▶ [BRIEF] Word for word, restate every line of the listing that follows.

▶ [THE DATA]
'''

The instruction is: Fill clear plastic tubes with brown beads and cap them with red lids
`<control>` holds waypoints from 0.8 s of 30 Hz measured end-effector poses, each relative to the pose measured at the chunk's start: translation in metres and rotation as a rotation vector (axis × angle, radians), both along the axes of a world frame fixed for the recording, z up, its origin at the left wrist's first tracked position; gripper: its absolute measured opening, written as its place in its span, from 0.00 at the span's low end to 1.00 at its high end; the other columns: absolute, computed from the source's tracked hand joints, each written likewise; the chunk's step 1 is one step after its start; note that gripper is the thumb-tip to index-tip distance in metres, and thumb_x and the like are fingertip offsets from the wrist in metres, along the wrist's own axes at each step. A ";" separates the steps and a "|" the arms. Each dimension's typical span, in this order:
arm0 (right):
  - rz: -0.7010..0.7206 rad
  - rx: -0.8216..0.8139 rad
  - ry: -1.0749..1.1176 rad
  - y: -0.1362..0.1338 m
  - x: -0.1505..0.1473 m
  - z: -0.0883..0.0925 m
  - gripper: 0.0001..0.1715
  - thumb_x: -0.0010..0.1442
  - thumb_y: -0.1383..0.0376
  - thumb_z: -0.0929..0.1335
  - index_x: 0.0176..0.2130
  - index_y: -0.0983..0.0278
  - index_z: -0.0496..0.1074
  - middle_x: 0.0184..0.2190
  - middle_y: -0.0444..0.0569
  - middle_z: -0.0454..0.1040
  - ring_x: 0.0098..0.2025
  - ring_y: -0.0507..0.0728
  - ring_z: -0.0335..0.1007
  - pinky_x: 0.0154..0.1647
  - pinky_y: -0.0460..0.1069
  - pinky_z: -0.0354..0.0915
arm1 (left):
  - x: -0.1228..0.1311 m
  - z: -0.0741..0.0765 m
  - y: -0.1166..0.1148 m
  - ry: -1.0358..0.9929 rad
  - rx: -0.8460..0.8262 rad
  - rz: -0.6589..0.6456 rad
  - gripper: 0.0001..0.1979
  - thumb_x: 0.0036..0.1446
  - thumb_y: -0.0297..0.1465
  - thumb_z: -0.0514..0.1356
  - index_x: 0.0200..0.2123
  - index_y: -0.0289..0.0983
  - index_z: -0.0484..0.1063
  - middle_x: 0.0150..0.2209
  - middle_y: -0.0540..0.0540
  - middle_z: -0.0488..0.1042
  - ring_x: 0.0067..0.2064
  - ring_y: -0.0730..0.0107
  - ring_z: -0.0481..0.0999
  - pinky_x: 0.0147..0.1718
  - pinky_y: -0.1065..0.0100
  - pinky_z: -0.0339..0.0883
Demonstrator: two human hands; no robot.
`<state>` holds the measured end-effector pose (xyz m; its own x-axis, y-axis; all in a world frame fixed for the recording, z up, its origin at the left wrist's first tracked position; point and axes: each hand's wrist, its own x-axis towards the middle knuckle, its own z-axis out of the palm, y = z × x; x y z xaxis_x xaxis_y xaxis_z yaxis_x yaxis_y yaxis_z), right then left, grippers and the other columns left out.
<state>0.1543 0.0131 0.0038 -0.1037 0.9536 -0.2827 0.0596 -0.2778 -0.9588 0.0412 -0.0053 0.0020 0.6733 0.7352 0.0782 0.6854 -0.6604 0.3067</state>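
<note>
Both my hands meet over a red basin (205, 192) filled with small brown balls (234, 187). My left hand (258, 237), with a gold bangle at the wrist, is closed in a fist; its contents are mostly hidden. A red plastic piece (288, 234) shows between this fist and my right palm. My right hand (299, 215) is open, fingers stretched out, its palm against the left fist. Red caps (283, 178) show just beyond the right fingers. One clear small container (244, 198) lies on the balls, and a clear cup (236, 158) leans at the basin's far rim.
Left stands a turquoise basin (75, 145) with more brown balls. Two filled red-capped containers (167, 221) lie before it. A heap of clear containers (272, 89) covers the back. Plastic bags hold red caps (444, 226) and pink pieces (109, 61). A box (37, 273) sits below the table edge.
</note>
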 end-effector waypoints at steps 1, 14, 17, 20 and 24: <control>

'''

▶ [TASK OUTPUT]
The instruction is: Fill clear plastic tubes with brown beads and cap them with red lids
`<control>` holds waypoints from 0.8 s of 30 Hz measured end-effector poses, each relative to the pose measured at the chunk's start: translation in metres and rotation as a rotation vector (axis × angle, radians), both along the axes of a world frame fixed for the recording, z up, its origin at the left wrist's first tracked position; gripper: its absolute measured opening, written as its place in its span, from 0.00 at the span's low end to 1.00 at its high end; the other columns: absolute, computed from the source's tracked hand joints, each written likewise; the chunk's step 1 is one step after its start; note that gripper is the thumb-tip to index-tip distance in metres, and thumb_x and the like are fingertip offsets from the wrist in metres, along the wrist's own axes at each step. A ";" separates the steps and a "|" the arms. Each dimension's typical span, in this order:
arm0 (right):
  - rz: -0.7010..0.7206 rad
  - rx: -0.8216..0.8139 rad
  - ry: -1.0749..1.1176 rad
  - y: -0.1362..0.1338 m
  - x: -0.1505..0.1473 m
  - z: -0.0883..0.0925 m
  - gripper: 0.0001..0.1715
  - thumb_x: -0.0010..0.1442
  - thumb_y: -0.1383..0.0376
  - thumb_z: -0.0929..0.1335
  - index_x: 0.0176..0.2130
  - index_y: -0.0983..0.0278
  - index_z: -0.0496..0.1074
  - middle_x: 0.0184..0.2190
  - middle_y: -0.0444..0.0569
  - middle_z: -0.0454..0.1040
  - ring_x: 0.0098..0.2025
  - ring_y: -0.0507..0.0728
  - ring_z: -0.0335..0.1007
  - pinky_x: 0.0154..0.1647
  - pinky_y: -0.0460..0.1069
  - pinky_z: -0.0354..0.0915
arm1 (left):
  - x: -0.1228..0.1311 m
  - z: -0.0741..0.0765 m
  - y: -0.1166..0.1148 m
  - ry: -1.0358..0.9929 rad
  - rx: -0.8460..0.8262 rad
  - rz: -0.6589..0.6456 rad
  - gripper: 0.0001..0.1979
  - thumb_x: 0.0036..0.1446
  - thumb_y: -0.0297..0.1465
  - thumb_z: -0.0514..0.1356
  - index_x: 0.0200..0.2123
  - index_y: -0.0289..0.0983
  - index_z: -0.0484..0.1063
  - middle_x: 0.0150..0.2209
  - middle_y: -0.0540..0.0540
  - middle_z: -0.0488..0.1042
  - ring_x: 0.0067..0.2064
  - ring_y: -0.0730..0.0107
  - ring_z: -0.0481..0.0999
  - pinky_x: 0.0147..0.1718
  - pinky_y: -0.1065..0.0100
  - pinky_z: -0.0339..0.0883
Demonstrator: two human hands; no robot.
`<state>` holds the measured end-effector pose (xyz m; its own x-axis, y-axis; all in a world frame fixed for the recording, z up, its origin at the left wrist's first tracked position; point and axes: each hand's wrist, its own x-axis towards the middle knuckle, its own z-axis out of the palm, y = z × x; x y z xaxis_x xaxis_y xaxis_z yaxis_x yaxis_y yaxis_z), right then left, grippers and the other columns left out.
<state>0.1543 0.0131 0.0038 -0.1037 0.9536 -0.2827 0.0596 -0.2778 -0.9588 0.0412 -0.0053 0.0020 0.6733 0.7352 0.0782 0.6854 -0.6604 0.3067</state>
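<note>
Both my hands meet over a red basin (205, 192) filled with small brown balls (234, 187). My left hand (258, 237), with a gold bangle at the wrist, is closed in a fist; its contents are mostly hidden. A red plastic piece (288, 234) shows between this fist and my right palm. My right hand (299, 215) is open, fingers stretched out, its palm against the left fist. Red caps (283, 178) show just beyond the right fingers. One clear small container (244, 198) lies on the balls, and a clear cup (236, 158) leans at the basin's far rim.
Left stands a turquoise basin (75, 145) with more brown balls. Two filled red-capped containers (167, 221) lie before it. A heap of clear containers (272, 89) covers the back. Plastic bags hold red caps (444, 226) and pink pieces (109, 61). A box (37, 273) sits below the table edge.
</note>
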 end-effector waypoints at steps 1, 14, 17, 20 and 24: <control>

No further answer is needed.